## [TASK]
Print, exactly as they stand, the lines from the start of the listing to the line containing "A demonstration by", inclusive.
= = = = =
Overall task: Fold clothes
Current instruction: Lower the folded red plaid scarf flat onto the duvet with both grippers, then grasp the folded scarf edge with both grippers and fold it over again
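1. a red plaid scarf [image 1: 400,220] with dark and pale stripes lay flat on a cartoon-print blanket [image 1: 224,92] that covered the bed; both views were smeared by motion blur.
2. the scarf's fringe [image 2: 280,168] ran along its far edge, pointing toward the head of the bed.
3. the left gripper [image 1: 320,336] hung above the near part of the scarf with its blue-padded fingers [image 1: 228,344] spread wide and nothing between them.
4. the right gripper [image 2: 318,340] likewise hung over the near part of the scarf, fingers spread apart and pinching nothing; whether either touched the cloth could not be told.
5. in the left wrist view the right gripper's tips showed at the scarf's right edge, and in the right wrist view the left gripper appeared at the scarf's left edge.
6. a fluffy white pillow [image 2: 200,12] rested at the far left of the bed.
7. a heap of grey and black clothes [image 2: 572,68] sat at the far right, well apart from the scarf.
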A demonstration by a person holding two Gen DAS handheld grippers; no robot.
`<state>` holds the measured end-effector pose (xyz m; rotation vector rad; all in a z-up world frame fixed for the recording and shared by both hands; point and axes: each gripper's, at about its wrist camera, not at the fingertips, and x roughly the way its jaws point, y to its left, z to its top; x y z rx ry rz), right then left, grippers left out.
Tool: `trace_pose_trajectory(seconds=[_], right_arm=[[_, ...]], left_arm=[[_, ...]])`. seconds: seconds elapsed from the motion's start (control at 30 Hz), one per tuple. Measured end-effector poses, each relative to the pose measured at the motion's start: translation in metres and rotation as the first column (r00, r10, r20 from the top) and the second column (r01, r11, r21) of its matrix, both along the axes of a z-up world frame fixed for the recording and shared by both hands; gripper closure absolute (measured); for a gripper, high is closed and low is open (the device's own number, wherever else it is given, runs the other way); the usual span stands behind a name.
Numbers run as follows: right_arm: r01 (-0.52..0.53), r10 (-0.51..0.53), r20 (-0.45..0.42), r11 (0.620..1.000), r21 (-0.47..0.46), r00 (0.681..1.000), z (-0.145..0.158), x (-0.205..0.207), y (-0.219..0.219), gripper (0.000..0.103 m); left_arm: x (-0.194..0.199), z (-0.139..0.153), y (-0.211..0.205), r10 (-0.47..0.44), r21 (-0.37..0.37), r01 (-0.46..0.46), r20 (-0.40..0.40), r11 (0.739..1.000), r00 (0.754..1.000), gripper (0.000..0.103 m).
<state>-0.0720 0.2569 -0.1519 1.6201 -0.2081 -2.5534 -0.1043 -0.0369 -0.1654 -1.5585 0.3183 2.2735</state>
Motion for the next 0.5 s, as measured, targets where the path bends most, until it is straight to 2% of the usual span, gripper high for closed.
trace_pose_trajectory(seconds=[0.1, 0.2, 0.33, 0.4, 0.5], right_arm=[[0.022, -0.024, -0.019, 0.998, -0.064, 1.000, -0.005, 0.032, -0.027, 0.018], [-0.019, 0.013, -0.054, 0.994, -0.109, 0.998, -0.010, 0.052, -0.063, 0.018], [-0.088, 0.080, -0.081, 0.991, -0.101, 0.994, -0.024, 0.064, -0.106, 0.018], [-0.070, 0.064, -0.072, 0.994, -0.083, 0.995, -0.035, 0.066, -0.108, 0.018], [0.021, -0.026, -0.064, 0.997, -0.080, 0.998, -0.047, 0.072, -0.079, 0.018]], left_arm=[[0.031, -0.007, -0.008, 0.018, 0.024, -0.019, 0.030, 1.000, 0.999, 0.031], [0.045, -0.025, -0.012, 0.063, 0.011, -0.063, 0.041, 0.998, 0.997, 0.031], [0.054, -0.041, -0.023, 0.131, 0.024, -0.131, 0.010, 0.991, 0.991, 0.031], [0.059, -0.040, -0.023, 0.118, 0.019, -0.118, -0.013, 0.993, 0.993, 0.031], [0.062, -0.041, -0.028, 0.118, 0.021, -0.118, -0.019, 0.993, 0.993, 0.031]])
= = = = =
## [YOUR RESPONSE]
Overall task: Fold clothes
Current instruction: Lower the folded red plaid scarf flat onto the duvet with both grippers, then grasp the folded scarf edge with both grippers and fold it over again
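1. a red plaid scarf [image 1: 400,220] with dark and pale stripes lay flat on a cartoon-print blanket [image 1: 224,92] that covered the bed; both views were smeared by motion blur.
2. the scarf's fringe [image 2: 280,168] ran along its far edge, pointing toward the head of the bed.
3. the left gripper [image 1: 320,336] hung above the near part of the scarf with its blue-padded fingers [image 1: 228,344] spread wide and nothing between them.
4. the right gripper [image 2: 318,340] likewise hung over the near part of the scarf, fingers spread apart and pinching nothing; whether either touched the cloth could not be told.
5. in the left wrist view the right gripper's tips showed at the scarf's right edge, and in the right wrist view the left gripper appeared at the scarf's left edge.
6. a fluffy white pillow [image 2: 200,12] rested at the far left of the bed.
7. a heap of grey and black clothes [image 2: 572,68] sat at the far right, well apart from the scarf.
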A demonstration by a person holding two Gen DAS handheld grippers; no robot.

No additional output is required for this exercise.